Donna Willis, center, comments on the release Bayer CropScience report as Sue Davis, right, looks on. Mildred Holt, back, and the other community members came to Saturday morning's public briefing to ask what next about a report on the use and storage of a deadly chemical at Bayer.
National Academy of Sciences committee members (left to right) Michael Lindell, Michael Elliott, Paul Amyotte and Chairwoman Elsa Reichmanis lead a public discussion on the released Bayer CropScience report at West Virginia State University Saturday.
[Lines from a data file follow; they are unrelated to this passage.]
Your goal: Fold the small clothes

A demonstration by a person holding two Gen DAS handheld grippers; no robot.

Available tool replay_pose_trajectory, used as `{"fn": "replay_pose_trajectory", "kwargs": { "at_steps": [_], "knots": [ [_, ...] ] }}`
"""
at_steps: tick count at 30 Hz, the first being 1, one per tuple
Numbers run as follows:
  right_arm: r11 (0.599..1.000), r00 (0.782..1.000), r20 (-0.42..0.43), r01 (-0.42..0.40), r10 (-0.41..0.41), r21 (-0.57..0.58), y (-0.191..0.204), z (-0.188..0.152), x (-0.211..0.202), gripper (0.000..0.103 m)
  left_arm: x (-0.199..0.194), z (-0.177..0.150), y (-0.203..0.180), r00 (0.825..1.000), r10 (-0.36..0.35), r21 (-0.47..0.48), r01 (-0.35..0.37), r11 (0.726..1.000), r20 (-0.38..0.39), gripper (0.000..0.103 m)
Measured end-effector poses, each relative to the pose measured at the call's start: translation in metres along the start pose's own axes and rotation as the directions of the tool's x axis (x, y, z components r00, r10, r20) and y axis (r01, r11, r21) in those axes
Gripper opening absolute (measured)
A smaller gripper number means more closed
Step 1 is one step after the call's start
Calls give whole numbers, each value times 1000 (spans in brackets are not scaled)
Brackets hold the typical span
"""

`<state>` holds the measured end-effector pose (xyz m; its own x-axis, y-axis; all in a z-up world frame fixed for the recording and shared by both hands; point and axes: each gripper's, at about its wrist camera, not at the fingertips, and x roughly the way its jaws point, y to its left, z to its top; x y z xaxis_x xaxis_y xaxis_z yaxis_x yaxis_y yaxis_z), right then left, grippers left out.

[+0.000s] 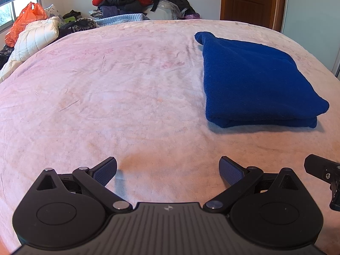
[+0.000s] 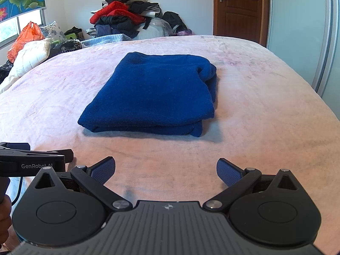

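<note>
A dark blue knitted garment (image 1: 252, 78) lies folded into a thick rectangle on the pink bedspread (image 1: 110, 89). In the left wrist view it sits ahead and to the right. My left gripper (image 1: 167, 171) is open, hovering over bare bedspread with nothing between its blue pads. In the right wrist view the blue garment (image 2: 155, 93) lies straight ahead, its layered folded edge facing me. My right gripper (image 2: 165, 171) is open and empty, a short way in front of that edge. The left gripper's body (image 2: 31, 161) shows at the left edge of the right wrist view.
A heap of red, black and blue clothes (image 2: 125, 19) is stacked against the far wall. A white quilted jacket (image 1: 36, 36) and an orange plastic bag (image 1: 25, 21) lie at the bed's left side. A brown door (image 2: 240, 6) stands at back right, beside a sliding wardrobe panel (image 2: 301, 31).
</note>
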<state>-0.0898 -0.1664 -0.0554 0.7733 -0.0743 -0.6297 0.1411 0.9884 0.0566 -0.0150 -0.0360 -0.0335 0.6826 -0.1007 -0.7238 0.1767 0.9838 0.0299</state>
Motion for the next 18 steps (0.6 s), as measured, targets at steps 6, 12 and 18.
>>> {"fn": "replay_pose_trajectory", "kwargs": {
  "at_steps": [6,12,18],
  "knots": [
    [1000,1000,-8,0,0,19,-4,1,8,102,6,0,1,1000,1,0,-1,1000,-5,103],
    [1000,1000,-15,-5,6,27,-6,1,12,102,7,0,-1,1000,6,11,-6,1000,3,103],
    [999,1000,-14,-6,6,33,-8,2,12,102,5,4,-2,1000,-11,17,11,1000,3,103]
  ]
}}
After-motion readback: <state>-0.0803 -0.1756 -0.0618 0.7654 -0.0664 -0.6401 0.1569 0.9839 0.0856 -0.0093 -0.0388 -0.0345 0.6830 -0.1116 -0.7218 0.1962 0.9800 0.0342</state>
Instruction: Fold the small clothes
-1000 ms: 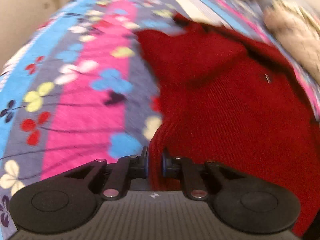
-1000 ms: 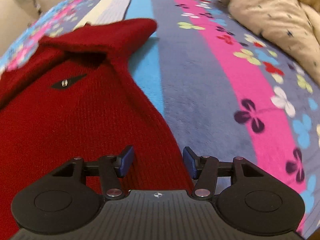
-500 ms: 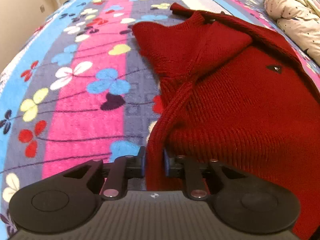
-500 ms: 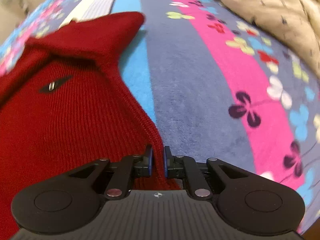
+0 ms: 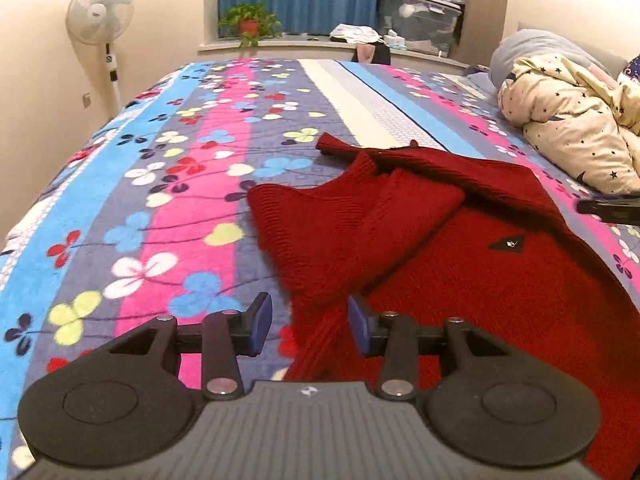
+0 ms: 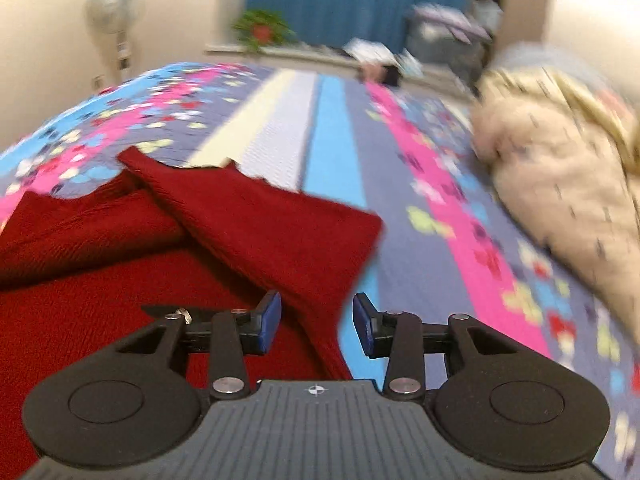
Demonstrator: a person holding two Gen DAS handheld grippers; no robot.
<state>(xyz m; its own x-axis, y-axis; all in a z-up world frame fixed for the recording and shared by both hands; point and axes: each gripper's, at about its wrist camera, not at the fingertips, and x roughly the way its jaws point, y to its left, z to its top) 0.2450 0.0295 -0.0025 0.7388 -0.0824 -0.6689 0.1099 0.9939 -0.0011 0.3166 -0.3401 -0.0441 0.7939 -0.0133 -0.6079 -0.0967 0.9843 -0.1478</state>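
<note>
A red knit sweater (image 5: 460, 280) lies on the striped flowered blanket (image 5: 168, 216), its sleeves folded in over the body and a small black label (image 5: 507, 244) on the chest. My left gripper (image 5: 310, 328) hovers over the sweater's left edge. Its jaws are opening, and the edge runs between the blue pads (image 5: 260, 326) without being pressed. In the blurred right wrist view the sweater (image 6: 120, 300) fills the lower left. My right gripper (image 6: 317, 326) is over its right edge, jaws opening, with the hem loose between the pads.
A cream star-print quilt (image 5: 572, 128) is bunched at the right side of the bed, with a grey pillow (image 5: 536, 46) behind it. A standing fan (image 5: 100, 12) stands off the far left corner. A windowsill with a potted plant (image 5: 250, 22) and storage boxes lies beyond the bed.
Half a second ago both grippers were shut on the sweater's edges; now both sets of jaws stand apart. Both have risen and tipped up, so the room shows beyond the bed.
</note>
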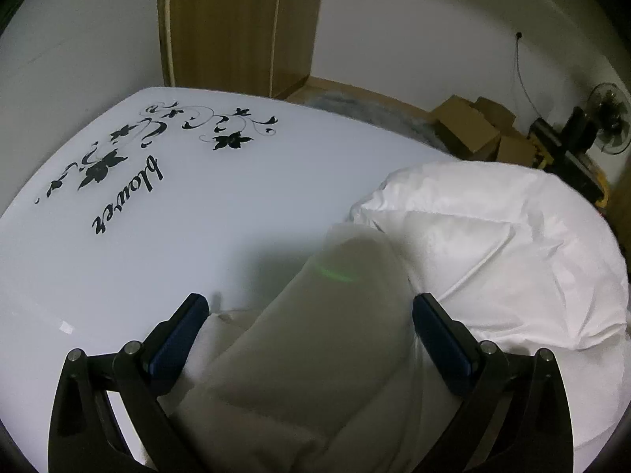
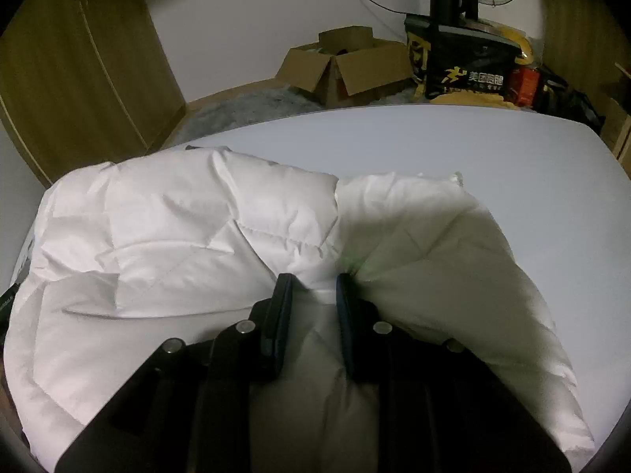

INSTITUTE, W.Va. -- When Institute community members asked "What next?" during Saturday's public briefing about a report on the use and storage of a deadly chemical at Bayer CropScience, no one could give them definitive answers.The report about methyl isocyanate, or MIC, at the Institute plant, which was written by experts from The National Academy of Sciences, moves to the U.S. Chemical Safety Board for review. The committee that wrote it dissolves."What happens next will depend on the political process," committee member Michael Elliott said.Several people who helped write the report were present to take questions during the morning's briefing at West Virginia State University. The report, which was congressionally mandated, was released in May and said the chemical industry needs clearer standards for identifying safe practices. Rather than discussing the report's findings, however, the dozen community members present were more interested in expressing their disillusionment with Bayer.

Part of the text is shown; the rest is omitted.